Kent Anti-Racism Network (KARN) organised the vigil at the obelisk monument in the seaside town’s harbour on Sunday.
Overlooking a Border Force patrol boat, campaigners expressed their concern for the welfare of migrants attempting to cross the English Channel in small boats, brandishing banners and shouting: “Say it loud, say it clear, refugees are welcome here.”
Activists were met by a handful of anti-immigration hecklers opposed to the sentiment, a group described by those gathered as “local EDL/BNP supporters”. Their taunts included: “Why are you letting criminals into our country?”
Bernadette Fisher, a Labour councillor in the seaside town of Whitstable, told the crowd: “We are all a product of immigration.”
She added: “We are our brother's keeper, I truly believe that in my heart. We need to care for these people, they are living in destitution, we just need to help.”
Several of the speakers were critical of how the government had handled the discovery of migrant boats. Ms Fisher described Home Secretary Sajid Javid’s decision to launch a “major incident” after increased crossings over Christmas as an “overreaction”.
The Home Office has said it is stepping up patrols to monitor for illegal crossings in the English Channel.
Authorities will carry out around-the-clock surveillance on French beaches and across the Channel as Mr Javid pledged more money and technology.
Of the 504 migrants seeking to cross the English Channel in 2018, 276 managed to reach British waters or shores and 228 were intercepted by the French authorities. Most of the people were Iranian, according to the Home Office.
Joe Burman, spokesman for KARN, said there had been a surge in racist commentary online. The science lecturer at Canterbury Christ Church University said: “That narrative has been completely uncontested so far and that sort of hate speech is not reflective of people in the community.”
Mr Burnman called on the government to overhaul its foreign policy as a long-term solution.
But he said “people all across the country” could do more straight away to help improve the situation for refugees by providing aid and places to live.
A Conservative councillor for the area, meanwhile, said Ramsgate Port will not be ready in time to welcome extra ferry services in the event of a no-deal Brexit.
Thanet district councillor Beverly Martin said the harbour “cannot be ready” for Brexit on 29 March.

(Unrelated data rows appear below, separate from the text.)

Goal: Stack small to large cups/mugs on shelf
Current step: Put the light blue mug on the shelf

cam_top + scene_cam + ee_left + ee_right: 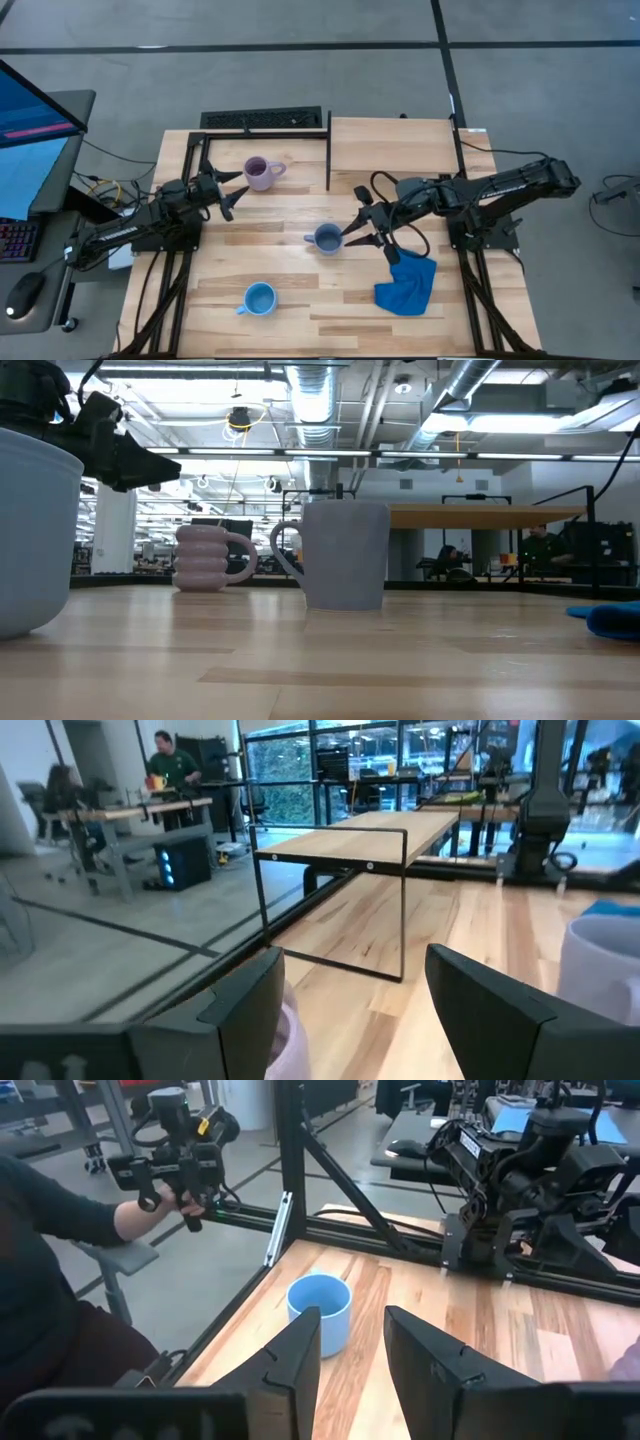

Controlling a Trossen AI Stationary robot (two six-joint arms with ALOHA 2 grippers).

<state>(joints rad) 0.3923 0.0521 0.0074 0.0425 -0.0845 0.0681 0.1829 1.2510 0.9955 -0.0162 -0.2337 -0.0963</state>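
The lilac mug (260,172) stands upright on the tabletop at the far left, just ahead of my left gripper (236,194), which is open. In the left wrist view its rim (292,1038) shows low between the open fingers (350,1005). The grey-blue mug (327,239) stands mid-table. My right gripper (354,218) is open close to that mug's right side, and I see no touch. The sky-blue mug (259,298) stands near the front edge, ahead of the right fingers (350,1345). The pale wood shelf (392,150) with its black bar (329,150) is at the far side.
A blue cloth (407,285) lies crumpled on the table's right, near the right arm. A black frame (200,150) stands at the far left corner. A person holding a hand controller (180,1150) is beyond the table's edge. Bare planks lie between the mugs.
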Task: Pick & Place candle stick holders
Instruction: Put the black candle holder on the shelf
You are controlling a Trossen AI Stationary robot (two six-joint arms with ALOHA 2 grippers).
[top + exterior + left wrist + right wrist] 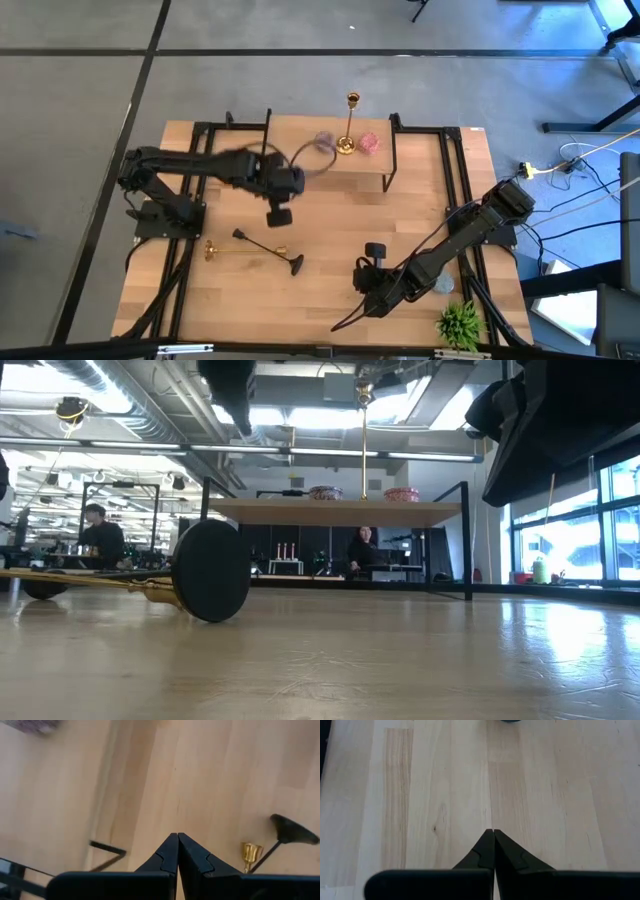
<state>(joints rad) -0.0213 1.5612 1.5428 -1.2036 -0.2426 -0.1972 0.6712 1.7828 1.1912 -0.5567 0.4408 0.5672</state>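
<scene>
Our left gripper [279, 216] hangs closed and empty at centre-left of the high view. Just below it in that frame, the black holder [268, 250] and a gold holder [240, 250] lie flat on the table [330, 220], crossing each other. Toward the upper middle, the second gold holder [349, 125] stands upright on the shelf [420, 160]. Our right gripper [374, 250], also closed and empty, sits right of centre, apart from all three.

Gold candle stick holder [349, 128]; black candle stick holder [268, 249]; pale wood-grain table [330, 230]; green plant [460, 324]
</scene>
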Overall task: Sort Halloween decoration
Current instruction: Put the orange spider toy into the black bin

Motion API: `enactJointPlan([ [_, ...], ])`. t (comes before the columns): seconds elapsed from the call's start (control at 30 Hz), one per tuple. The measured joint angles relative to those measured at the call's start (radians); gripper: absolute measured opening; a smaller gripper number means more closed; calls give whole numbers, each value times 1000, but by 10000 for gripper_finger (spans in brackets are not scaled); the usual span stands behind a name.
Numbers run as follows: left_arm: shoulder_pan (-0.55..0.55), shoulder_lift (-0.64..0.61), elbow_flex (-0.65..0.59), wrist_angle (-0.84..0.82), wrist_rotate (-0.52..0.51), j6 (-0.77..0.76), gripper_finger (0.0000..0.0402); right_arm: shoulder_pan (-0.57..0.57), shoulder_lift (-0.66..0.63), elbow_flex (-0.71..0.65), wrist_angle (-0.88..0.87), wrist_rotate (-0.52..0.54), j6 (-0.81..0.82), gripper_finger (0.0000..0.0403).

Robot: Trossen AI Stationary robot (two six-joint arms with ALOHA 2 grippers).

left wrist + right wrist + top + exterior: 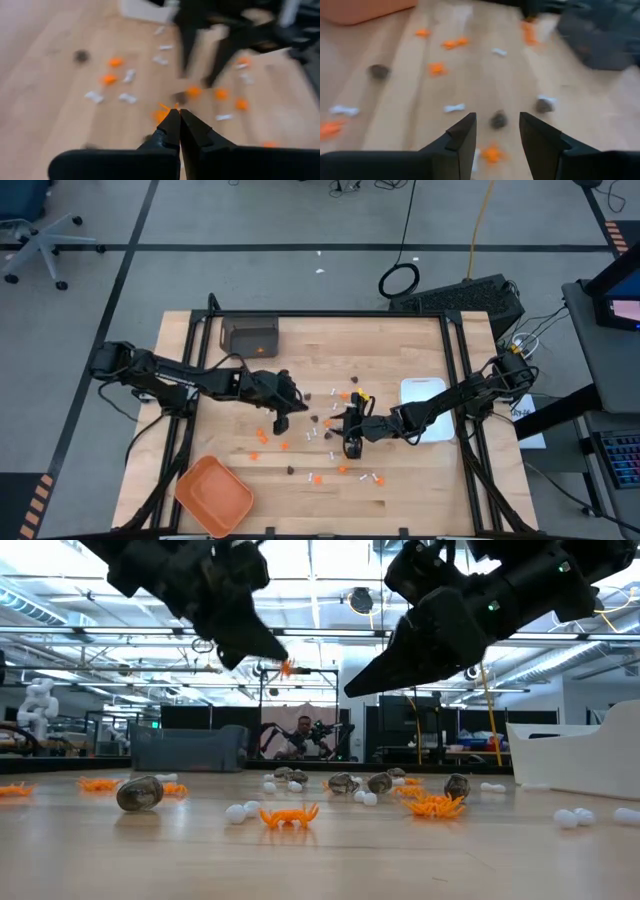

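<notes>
Tiny orange bits (288, 815), dark bits (140, 792) and small white pieces (235, 812) lie scattered on the wooden table (400, 490). My left gripper (281, 421) is mid-table, raised above the wood, and is shut on one orange bit (164, 107). It also shows in the low view (283, 664). My right gripper (351, 448) is open and empty just to the right of it. In the right wrist view (497, 130) it hangs over a dark bit (498, 120) and an orange bit (492, 152). My left gripper pinches the orange bit (288, 668) at the very ends of its two fingers (167, 125). The fingers slant down toward the table's right. The bit sticks out past the tips and is lifted clear of the table.
An orange tray (213, 493) sits at the near left corner. A white rectangular dish (425, 408) lies at the right, under my right arm. A dark grey box (250, 335) stands at the far left. A person (303, 730) sits in the room beyond the table.
</notes>
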Motion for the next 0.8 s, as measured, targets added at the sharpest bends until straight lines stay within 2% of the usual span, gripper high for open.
enactJointPlan([
  [0.27, -40, 0, 0, 74, 14, 0, 0, -24, 0, 0, 153, -8, -103, 178],
  [0.4, -53, 7, 1, 110, 14, 0, 0, -52, 0, 0, 210, -99, -117, 191],
  [0.47, -57, 17, 1, 139, 14, 0, 0, -64, 0, 0, 223, -113, -114, 190],
  [0.63, -59, 60, 1, 212, 14, 2, 0, -82, 0, 0, 237, -187, -122, 172],
  [0.8, -59, 95, 1, 267, 14, 5, 0, -83, 0, 0, 227, -192, -104, 122],
])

As part of contingency plans for a no-deal Brexit, Seaborne Freight was awarded a contract to run a service between the Kent seaside town and Ostend.
Ms Martin told the BBC: “From local knowledge, there is terrific concern that we [Ramsgate Port] cannot possibly be ready. I don’t see how, with the state of the harbour and the port and the number of repairs that are needed, that it could be ready.”